GEOLOGY OF CUBA
THE CARIBBEAN PUZZLE
Cuba’s tectonic structure is quite complex, as it is a piece of crust that originated in the Jurassic period, about 190 million years ago, in a location where the Pacific Ocean now lies. This piece of crust has traveled over 2,000 km to collide with the North American plate, which now includes the Florida peninsula and the Bahamas, about 65 million years ago.
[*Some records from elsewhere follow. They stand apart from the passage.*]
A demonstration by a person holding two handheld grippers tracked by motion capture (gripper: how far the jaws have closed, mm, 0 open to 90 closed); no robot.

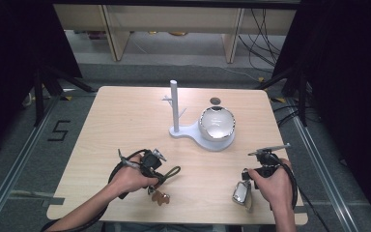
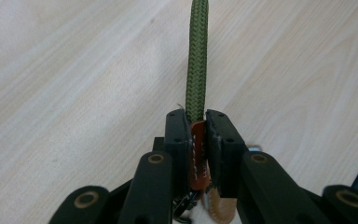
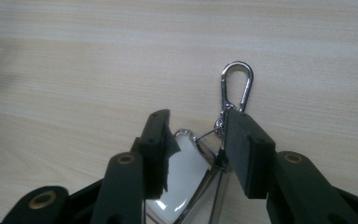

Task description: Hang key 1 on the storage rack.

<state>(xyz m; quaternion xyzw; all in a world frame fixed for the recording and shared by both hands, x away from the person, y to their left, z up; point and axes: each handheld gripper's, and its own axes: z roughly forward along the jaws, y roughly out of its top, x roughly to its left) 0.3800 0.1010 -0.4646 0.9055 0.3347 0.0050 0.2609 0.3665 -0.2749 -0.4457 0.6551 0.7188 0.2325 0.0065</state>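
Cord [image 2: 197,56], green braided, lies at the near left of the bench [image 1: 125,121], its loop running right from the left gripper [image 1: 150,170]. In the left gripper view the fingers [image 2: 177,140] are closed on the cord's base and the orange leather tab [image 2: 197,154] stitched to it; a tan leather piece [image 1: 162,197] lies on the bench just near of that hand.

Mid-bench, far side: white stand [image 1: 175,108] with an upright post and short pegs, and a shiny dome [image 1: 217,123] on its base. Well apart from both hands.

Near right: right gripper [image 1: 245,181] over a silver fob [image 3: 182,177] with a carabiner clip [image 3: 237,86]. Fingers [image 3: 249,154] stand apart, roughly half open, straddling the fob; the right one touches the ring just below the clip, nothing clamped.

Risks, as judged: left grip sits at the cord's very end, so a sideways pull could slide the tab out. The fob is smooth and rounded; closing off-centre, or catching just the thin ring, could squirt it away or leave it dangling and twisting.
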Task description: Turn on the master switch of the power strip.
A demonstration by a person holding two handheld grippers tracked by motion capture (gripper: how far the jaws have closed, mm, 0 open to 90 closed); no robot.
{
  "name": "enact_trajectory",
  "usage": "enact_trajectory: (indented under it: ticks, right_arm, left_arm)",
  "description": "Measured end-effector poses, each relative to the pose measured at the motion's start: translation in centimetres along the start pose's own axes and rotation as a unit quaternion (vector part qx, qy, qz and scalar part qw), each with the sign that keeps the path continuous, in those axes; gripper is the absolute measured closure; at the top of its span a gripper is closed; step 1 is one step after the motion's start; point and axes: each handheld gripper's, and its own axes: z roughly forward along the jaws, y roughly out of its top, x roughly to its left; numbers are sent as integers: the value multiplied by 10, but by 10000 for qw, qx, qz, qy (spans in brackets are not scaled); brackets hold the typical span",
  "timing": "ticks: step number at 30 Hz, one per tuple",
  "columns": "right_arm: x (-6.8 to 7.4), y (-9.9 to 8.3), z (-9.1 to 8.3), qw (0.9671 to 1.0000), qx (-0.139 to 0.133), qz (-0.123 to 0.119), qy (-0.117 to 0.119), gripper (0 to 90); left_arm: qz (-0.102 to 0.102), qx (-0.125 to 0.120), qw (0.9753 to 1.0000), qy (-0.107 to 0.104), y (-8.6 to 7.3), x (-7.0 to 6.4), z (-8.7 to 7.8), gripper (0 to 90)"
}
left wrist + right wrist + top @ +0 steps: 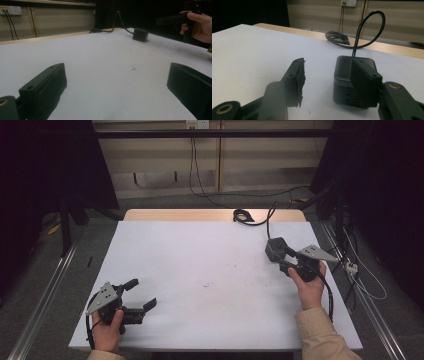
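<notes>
Two grippers work over the white table (200, 270), and the landmark is a black power adapter (275, 249), a squat, round-cornered block standing flat on the sheet near the table's far right part, well short of the wooden back edge. The right gripper (280, 256) reaches up to the adapter from the person's side; in the right gripper view its jaws are spread wide with nothing clamped. One jaw lies along the adapter's near side, whether touching I cannot tell, and the other stands off in open air, so the block is beside that jaw and not yet between the two. That reads as lining up for a grasp across the block's body. The adapter's cable (367, 27) rises from its back edge, arches up and runs off to a loose coil (337, 38) lying beyond the adapter on the wooden strip; so the cable end points away from the person, and the block's longer side seems to run roughly along that same line, though it is nearly square and hard to judge. The left gripper (135, 295) sits far from the adapter, at the near left corner, jaws wide apart and empty just above the sheet, likely parked clear until needed. In the left gripper view the adapter shows small beyond those jaws.
</notes>
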Motion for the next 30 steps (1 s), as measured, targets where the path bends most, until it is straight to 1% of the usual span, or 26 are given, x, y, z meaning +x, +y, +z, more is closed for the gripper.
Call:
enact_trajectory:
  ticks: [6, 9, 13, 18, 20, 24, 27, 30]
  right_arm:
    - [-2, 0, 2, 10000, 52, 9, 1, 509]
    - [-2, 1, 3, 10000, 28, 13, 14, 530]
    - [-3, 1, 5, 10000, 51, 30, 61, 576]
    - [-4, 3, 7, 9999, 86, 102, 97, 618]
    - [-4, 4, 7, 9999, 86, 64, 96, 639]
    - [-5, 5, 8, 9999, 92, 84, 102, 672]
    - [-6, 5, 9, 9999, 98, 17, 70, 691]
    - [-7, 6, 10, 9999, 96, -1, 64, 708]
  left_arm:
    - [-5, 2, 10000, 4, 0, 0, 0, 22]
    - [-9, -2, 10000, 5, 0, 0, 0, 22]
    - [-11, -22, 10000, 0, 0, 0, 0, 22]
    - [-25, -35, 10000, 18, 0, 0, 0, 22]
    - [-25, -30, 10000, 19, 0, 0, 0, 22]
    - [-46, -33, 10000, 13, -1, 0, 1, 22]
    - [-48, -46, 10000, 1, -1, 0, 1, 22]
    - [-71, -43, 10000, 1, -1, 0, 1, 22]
If we observe the Caribbean relief, we see mountain ranges with an approximate NW-SE direction in western North America, Central America, and South America, corresponding to the Sierra Madre and the Andes. To the east, we see the Greater and Lesser Antilles with curved shapes. Analyzing the seafloor relief, as shown, we observe a large trench in the Pacific Ocean with a NW-SE direction and a stepped zone south of Cuba (Cayman Ridge and Trough) separating it from Hispaniola. All these forms are explained by plate tectonics, involving a mosaic of tectonic plates with different types of contact between them.
The limits of the plates in the Caribbean region have been represented. To the north is the North American Plate (blue); to the south, the Caribbean Plate (green); between them lies the Cuban Microplate (blue with white stripes) and further south, the South American Plate (brown). To the west is another small plate called the Cocos Plate (yellow), and further west, the large Pacific Plate (light blue). South of the Cocos Plate lies the Nazca Plate (gray).
CUBA, THE TRAVELER ISLAND
To explain Cuba’s 2,000 km journey from the Pacific to its current location, we must go back about 250 million years. In the Triassic (250 Ma), all continents were united in a supercontinent called Pangea. At the beginning of the Jurassic (150 Ma), the Atlantic began to open, forming two supercontinents: Laurasia to the north and Gondwana to the south. Cuba would have been located at the western edge of the boundary between the two supercontinents. Gradually, new plates separated, and by the Paleogene (50 Ma), a mosaic of highly active plates had formed. The itinerary of the Caribbean Plate can be observed with current geography. Around 120 Ma, it was located in the Pacific region, slowly moving eastward to its current position. Cuba was part of the Caribbean Plate, but its trajectory took it further northeast, colliding with the North American Plate, specifically the Florida and Bahamas region, where it stopped, while the Caribbean Plate continued its eastward journey to its current location.